TASK TO COMPLETE:
Print the listing below exactly, minus its pictures.

EXERCISE DATA:

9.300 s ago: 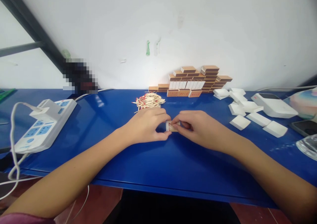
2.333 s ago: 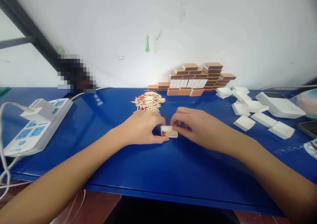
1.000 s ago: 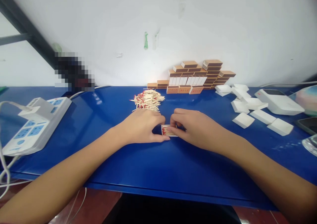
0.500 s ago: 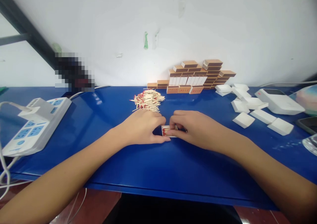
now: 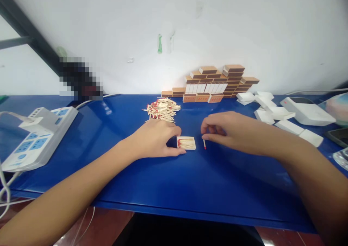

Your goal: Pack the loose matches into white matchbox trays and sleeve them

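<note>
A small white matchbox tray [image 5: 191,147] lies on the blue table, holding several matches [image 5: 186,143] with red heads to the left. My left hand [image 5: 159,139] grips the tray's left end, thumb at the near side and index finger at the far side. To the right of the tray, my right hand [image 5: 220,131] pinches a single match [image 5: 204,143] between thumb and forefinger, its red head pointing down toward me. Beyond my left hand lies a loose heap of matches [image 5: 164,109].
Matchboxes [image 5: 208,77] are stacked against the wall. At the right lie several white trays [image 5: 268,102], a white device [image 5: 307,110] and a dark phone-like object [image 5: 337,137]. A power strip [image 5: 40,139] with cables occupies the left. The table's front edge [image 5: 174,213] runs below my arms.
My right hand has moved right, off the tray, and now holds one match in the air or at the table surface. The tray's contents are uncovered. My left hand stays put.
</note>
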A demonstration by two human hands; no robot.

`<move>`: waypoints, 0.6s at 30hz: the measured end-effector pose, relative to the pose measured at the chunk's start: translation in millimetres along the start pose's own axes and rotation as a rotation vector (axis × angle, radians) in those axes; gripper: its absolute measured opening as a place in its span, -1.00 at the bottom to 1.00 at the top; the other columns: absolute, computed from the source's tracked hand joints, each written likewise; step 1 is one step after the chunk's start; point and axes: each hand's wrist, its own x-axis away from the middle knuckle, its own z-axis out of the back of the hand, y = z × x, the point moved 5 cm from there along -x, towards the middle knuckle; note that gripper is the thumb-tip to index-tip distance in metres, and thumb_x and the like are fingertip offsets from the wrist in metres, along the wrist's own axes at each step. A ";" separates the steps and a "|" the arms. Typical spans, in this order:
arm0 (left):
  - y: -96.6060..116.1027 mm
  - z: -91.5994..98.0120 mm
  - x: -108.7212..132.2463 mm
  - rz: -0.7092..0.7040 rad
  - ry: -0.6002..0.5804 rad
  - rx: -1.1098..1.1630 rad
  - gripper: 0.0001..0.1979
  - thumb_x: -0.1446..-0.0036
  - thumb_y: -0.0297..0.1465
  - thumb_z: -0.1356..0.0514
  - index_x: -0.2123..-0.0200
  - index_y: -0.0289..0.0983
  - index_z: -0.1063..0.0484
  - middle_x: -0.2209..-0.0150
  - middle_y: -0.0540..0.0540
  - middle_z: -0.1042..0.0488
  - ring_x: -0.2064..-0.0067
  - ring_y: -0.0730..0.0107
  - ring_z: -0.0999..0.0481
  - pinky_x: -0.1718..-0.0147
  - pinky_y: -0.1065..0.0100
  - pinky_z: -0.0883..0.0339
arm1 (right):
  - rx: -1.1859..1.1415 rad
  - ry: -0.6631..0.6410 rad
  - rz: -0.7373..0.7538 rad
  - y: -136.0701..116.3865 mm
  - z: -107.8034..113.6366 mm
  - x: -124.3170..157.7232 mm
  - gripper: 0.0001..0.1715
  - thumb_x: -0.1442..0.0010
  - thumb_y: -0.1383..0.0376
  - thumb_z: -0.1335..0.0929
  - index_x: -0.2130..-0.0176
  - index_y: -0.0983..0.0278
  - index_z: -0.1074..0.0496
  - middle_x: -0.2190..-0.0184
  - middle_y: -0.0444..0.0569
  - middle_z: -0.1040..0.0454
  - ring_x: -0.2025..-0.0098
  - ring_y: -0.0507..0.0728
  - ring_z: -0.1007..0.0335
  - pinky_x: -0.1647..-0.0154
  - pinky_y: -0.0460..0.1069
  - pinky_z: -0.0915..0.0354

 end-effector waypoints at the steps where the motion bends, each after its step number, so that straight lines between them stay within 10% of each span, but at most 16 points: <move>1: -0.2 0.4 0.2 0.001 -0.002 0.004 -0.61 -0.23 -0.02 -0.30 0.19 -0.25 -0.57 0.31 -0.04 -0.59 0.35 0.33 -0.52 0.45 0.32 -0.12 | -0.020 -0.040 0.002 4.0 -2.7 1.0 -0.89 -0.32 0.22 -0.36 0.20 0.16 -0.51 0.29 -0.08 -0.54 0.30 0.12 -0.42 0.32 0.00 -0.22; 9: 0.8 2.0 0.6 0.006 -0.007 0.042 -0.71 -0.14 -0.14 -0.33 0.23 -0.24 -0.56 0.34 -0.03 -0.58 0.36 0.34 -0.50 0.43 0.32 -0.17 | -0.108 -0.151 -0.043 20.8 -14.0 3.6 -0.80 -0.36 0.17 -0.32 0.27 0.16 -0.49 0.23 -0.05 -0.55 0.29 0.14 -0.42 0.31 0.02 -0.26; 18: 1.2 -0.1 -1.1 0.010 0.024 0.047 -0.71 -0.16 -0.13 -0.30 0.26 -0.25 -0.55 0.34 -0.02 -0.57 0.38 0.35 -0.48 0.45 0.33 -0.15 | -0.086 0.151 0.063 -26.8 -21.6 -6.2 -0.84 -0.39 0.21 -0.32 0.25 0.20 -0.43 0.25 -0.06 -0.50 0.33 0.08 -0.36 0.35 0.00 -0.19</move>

RESULT OF THE EXERCISE:
9.300 s ago: 
2.333 s ago: 
1.000 s ago: 
0.500 s ago: 
now: 

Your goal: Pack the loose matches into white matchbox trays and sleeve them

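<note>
A small white matchbox tray [image 5: 191,147] lies on the blue table, holding several matches [image 5: 186,143] with red heads to the left. My left hand [image 5: 159,139] grips the tray's left end, thumb at the near side and index finger at the far side. To the right of the tray, my right hand [image 5: 220,131] pinches a single match [image 5: 204,143] between thumb and forefinger, its red head pointing down toward me. Beyond my left hand lies a loose heap of matches [image 5: 164,109].
Matchboxes [image 5: 208,77] are stacked against the wall. At the right lie several white trays [image 5: 268,102], a white device [image 5: 307,110] and a dark phone-like object [image 5: 337,137]. A power strip [image 5: 40,139] with cables occupies the left. The table's front edge [image 5: 174,213] runs below my arms.
My right hand has moved right, off the tray, and now holds one match in the air or at the table surface. The tray's contents are uncovered. My left hand stays put.
</note>
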A demonstration by two human hands; no robot.

`<move>`: waypoints, 0.6s at 30hz: the measured end-effector pose, relative to the pose measured at the chunk's start: translation in millimetres along the start pose's own axes and rotation as a rotation vector (axis × angle, radians) in those axes; gripper: its absolute measured opening as a place in its span, -1.00 at the bottom to 1.00 at the top; the other columns: absolute, computed from the source's tracked hand joints, each written likewise; step 1 is one step after the chunk's start; point and axes: each hand's wrist, its own x-axis away from the middle knuckle, its own z-axis out of the back of the hand, y = z × x, the point moved 5 cm from there along -x, towards the middle knuckle; note that gripper is the thumb-tip to index-tip distance in metres, and thumb_x and the like are fingertip offsets from the wrist in metres, along the wrist's own axes at each step. A ";" separates the steps and a "|" the arms. Typical spans, in this order:
arm0 (left):
  - y: -96.6060..116.1027 mm
  - z: -91.5994..98.0120 mm
  - x: -108.7212..132.2463 mm
  - rz: -0.7092..0.7040 rad
  - ry: -0.6002..0.5804 rad
  - rx: -1.1098..1.1630 rad
  - gripper: 0.0001..0.1979
  - thumb_x: -0.1446..-0.0036
  - thumb_y: -0.0297..0.1465
  - thumb_z: -0.1356..0.0514
  - index_x: -0.2123..-0.0200
  - index_y: -0.0289..0.0983
  - index_z: -0.1063..0.0484
  - middle_x: -0.2209..-0.0150
  - middle_y: -0.0540..0.0540
  - middle_z: -0.1042..0.0488
  - ring_x: -0.2064..-0.0067
  - ring_y: -0.0730..0.0107
  - ring_z: -0.0999..0.0481
  - pinky_x: -0.1718..-0.0147
  - pinky_y: -0.1065..0.0100
  - pinky_z: -0.0883..0.0339
arm1 (right):
  - rx: -1.1859..1.1415 rad
  - ry: -0.6631..0.6410 rad
  - rz: -0.7373..0.7538 rad
  - y: -136.0701..116.3865 mm
  - z: -107.8034..113.6366 mm
  - x: -124.3170..157.7232 mm
  - gripper: 0.0001..0.1715
  - thumb_x: -0.1442..0.0010
  - thumb_y: -0.1383..0.0376
  - thumb_z: -0.1335..0.0929
  - index_x: -0.2130..-0.0176
  - index_y: -0.0983..0.0278
  - index_z: -0.1074..0.0496
  - middle_x: -0.2190..-0.0184
  - middle_y: -0.0444..0.0569
  - middle_z: -0.1040..0.0454
  - ring_x: -0.2025..-0.0098
  - ring_y: -0.0507..0.0728
  - ring_z: -0.1007..0.0335
  - pinky_x: -0.1647..-0.0154
  - pinky_y: -0.0460..0.1069
  - pinky_z: -0.0915..0.0354

 end-effector waypoints at the steps where the motion bends, each after its step number, so that straight lines between them stay within 10% of each span, but at most 16 points: <move>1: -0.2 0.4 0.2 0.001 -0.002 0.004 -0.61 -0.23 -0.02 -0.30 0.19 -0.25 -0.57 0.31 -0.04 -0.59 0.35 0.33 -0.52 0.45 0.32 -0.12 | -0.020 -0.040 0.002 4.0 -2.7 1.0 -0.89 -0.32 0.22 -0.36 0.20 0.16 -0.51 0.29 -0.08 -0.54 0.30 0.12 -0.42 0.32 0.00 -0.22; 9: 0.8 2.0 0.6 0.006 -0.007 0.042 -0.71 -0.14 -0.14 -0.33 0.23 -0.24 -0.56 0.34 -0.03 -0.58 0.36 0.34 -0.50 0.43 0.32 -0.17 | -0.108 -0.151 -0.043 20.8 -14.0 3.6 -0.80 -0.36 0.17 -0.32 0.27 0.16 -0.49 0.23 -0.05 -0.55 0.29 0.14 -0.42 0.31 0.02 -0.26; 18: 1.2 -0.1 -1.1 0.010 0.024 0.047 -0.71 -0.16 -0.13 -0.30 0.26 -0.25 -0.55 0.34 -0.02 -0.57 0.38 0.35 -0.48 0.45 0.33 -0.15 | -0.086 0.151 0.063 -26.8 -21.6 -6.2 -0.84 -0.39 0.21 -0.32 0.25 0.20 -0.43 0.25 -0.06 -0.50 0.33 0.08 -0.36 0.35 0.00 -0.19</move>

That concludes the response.